Two ramshackle barns in the middle of nowhere–nowhere being the sprawling agricultural land (rich with corn, sunflower, melon, and tomato crops) between Davis, CA and Woodland, CA–are home to this wondrous wool-processing mill.
Founded in 1982 as part of the New Franklin Society, a co-op of locals looking for environmentally-friendly ways to develop local resources, first operated as a wool-washing facility for local shepherds, initially funded by a grant obtained from the U.S. Department of Energy. It is one of approximately seven of its kind left in the country and the last of its kind in the region.
The property features a few corrals whose resident alpacas, llamas, and sheep are shaved seasonally for their wool. Inside the barns, monstrous East Coast-imported machinery dating from 1923 through the ’50s–contraptions as formidable as deep sea giant squid–perform tasks to separate the millions of hairs fed to them, processing them in a highly specialized manner in order to create the perfect grain worthy of worsting.
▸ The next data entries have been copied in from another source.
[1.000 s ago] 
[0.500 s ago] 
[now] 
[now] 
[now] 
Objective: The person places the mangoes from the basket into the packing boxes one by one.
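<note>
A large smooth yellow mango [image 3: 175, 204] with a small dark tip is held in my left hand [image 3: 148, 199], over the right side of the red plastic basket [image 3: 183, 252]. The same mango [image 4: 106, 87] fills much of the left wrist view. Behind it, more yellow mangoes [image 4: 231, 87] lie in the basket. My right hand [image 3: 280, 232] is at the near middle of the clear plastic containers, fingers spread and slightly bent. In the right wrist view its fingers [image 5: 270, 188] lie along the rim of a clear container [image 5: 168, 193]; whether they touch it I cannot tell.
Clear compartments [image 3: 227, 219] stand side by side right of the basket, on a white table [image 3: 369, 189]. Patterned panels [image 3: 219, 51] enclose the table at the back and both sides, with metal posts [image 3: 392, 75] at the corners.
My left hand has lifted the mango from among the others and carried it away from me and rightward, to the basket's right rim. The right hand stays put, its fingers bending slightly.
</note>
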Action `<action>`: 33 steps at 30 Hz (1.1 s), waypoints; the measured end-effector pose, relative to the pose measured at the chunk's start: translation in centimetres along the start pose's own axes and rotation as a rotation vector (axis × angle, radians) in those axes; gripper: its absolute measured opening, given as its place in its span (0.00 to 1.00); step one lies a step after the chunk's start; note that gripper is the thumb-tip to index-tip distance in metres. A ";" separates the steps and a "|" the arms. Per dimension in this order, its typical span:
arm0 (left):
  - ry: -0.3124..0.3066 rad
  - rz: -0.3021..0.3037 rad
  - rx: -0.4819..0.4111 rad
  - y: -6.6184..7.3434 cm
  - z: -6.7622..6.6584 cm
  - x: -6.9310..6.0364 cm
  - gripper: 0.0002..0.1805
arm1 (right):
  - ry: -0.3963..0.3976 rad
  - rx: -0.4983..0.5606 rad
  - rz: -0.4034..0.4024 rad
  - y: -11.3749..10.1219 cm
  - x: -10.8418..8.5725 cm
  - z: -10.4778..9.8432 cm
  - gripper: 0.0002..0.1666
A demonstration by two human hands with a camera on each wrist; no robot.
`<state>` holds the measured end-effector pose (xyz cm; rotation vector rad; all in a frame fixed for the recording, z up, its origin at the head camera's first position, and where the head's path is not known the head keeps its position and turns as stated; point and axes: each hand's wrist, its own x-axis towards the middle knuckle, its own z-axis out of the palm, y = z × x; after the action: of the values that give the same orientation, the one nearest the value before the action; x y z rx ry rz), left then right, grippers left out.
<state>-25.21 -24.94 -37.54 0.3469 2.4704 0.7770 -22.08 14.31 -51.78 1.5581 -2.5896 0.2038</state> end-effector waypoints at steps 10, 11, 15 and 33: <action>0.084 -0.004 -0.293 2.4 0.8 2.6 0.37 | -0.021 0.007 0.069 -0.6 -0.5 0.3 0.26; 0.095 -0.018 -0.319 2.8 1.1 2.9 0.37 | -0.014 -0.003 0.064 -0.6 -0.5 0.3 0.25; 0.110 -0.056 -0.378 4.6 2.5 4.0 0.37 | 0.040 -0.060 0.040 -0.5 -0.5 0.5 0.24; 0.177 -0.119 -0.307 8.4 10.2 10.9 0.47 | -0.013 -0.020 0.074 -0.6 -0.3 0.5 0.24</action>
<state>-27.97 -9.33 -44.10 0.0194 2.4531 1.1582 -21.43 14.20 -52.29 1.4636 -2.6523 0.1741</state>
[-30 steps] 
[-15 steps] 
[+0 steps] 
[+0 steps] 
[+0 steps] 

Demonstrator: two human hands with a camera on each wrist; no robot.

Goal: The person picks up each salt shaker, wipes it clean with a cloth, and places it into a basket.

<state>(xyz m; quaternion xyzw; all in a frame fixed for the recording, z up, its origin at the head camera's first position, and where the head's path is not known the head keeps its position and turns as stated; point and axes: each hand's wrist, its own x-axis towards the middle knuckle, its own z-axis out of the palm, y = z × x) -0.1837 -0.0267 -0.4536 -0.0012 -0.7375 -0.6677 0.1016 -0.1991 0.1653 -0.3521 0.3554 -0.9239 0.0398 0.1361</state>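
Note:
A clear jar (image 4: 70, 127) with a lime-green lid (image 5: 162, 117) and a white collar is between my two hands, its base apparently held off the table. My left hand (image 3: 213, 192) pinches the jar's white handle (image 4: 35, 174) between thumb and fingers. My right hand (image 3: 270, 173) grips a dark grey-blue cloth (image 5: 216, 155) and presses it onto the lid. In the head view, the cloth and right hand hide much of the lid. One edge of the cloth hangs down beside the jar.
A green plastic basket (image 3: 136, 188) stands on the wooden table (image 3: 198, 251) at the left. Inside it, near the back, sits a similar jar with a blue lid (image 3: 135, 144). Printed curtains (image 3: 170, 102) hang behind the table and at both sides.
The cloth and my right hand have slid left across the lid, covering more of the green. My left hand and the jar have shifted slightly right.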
Other machines–such as a 1941 spinning frame from an old Connecticut mill, a 1956 Whiten roving frame built in North Carolina, and a 1958 Schlumberger French Comb made in France–expertly transform the carded wool into yarn, the impressive industrial acoustics an unexpected joy.
The mill specializes in small to medium custom textile orders, creating made-to-order yarn, raw fiber, and blankets.